I gotta be honest, I love the direction SEO is taking. It’s moving more and more away from keyword hacking and link stuffing and towards things like responsive design, information hierarchy, and user experience. In other words, to rank better in search, make your site better for users! Great!

Interactive Backgrounds - Brusher

Ever see those super cool websites that bring parts of an image in and out of focus based on where your mouse is? This is a lightweight (6k minified) JS library lets you set these up with just a line or two of JavaScript, and configure it exactly how you want it. I see a lot more of these websites in our future…

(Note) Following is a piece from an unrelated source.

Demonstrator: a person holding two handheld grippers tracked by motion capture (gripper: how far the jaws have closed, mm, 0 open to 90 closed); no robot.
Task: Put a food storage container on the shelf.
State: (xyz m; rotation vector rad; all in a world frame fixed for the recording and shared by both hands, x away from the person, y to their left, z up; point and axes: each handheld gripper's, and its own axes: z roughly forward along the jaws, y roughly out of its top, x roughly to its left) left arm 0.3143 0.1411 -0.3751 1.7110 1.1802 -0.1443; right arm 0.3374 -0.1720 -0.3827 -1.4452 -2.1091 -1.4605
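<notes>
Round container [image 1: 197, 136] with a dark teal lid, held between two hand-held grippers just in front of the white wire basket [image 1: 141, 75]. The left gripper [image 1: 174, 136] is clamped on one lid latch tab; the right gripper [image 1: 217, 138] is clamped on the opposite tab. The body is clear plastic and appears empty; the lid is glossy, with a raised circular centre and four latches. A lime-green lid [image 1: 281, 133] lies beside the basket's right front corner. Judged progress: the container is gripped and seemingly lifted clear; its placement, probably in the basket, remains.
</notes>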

I Used The Web For A Day With JavaScript Turned Off

In today’s world, it’s a very rare user that actually surfs the web without JavaScript, but as the author reminds us “All your users are non-JS while they’re downloading your JS.” Especially with the flakiness that sometimes shows up with the web, it’s valuable to take a look at your web sites and applications see how they work - if at all - without JavaScript. It’s an eye-opening experience.

Introducing the Microsoft Edge DevTools Protocol

I’m old enough to remember when Microsoft was the poster child of closed systems, but the last few years have been amazing to watch as they’ve opened up to Open Source and standards. This is the latest in a long line of improvements in that direction - a protocol for interacting with Edge Devtools that is not only built on top of open REST and Websocket APIs, but aligns with the community and is more or less interoperable with the Chrome Devtools protocol. Sweet!